En octobre 2020, l’une des plus grandes signatures du genre, l’Américain Alan Moore, papa de «Watchmen», a pourtant jeté un froid. Il s’est inquiété de voir «des centaines de milliers d’adultes faire la queue afin de voir des personnages créés il y a plus de cinquante ans pour des gamins de 12 ans». «Lorsque les Américains ont élu Trump et que le Royaume-Uni a voté pour quitter l’Union européenne, 6 des 12 films les plus rentables étaient des films de super-héros. Je ne dis pas qu’il y a un lien de cause à effet, mais je pense que ce sont les symptômes d’une même maladie: un déni de la réalité et une envie de solutions simplistes et sensationnelles.»

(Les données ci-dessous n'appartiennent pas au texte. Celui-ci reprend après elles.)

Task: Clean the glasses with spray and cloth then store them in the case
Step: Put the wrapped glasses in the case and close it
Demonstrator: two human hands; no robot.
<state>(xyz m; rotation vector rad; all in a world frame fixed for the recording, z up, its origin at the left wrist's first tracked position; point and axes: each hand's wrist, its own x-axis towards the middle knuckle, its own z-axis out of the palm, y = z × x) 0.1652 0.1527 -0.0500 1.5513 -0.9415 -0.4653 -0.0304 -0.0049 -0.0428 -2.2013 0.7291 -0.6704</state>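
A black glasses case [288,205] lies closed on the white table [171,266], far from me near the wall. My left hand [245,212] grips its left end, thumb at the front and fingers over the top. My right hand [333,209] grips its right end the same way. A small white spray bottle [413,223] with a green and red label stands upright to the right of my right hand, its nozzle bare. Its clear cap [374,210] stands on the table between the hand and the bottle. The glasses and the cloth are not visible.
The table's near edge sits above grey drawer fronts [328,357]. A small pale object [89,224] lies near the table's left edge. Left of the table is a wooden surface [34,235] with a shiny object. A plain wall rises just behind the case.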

Si les super-héros sont parfois fatigants, ils connaissent aussi de belles réussites, tels le «Darkman» de Sam Raimi ou la trilogie «The Dark Knight» de Christopher Nolan. Et même les pires renferment souvent une bonne tranche de rigolade. Ah, les super-pouvoirs! Il y a de tout: force surhumaine, bien sûr, mais aussi chance, vitesse, téléportation, télépathie, pyrokinésie, vision nocturne, odeur répugnante ou encore capacité à voler. Avec toujours, comme disait l’oncle de Peter Parker, alias Spider-Man, cette règle à respecter: «Un grand pouvoir implique de grandes responsabilités.» Pas étonnant que la quasi-totalité des super-héros, sous pression continuelle, manifestent de graves problèmes psychologiques.
Cette faiblesse est la clé du succès. Comment, sinon, le public pourrait-il s’identifier à des invincibles? Dans «Le mythe de Superman», Umberto Eco résume la problématique en décrivant la piètre double vie du premier d’entre eux, Clark Kent, alias Superman, comme de tous les autres: «Kent personnifie typiquement le lecteur moyen qui est obsédé par ses complexes et méprisé par ses semblables; le moindre employé de commerce en Amérique nourrit en secret l’espoir qu’un jour, des dépouilles de sa personnalité, puisse fleurir un surhomme, capable de racheter des années de médiocrité.» A quand les films de super-héros remboursés par les caisses maladie?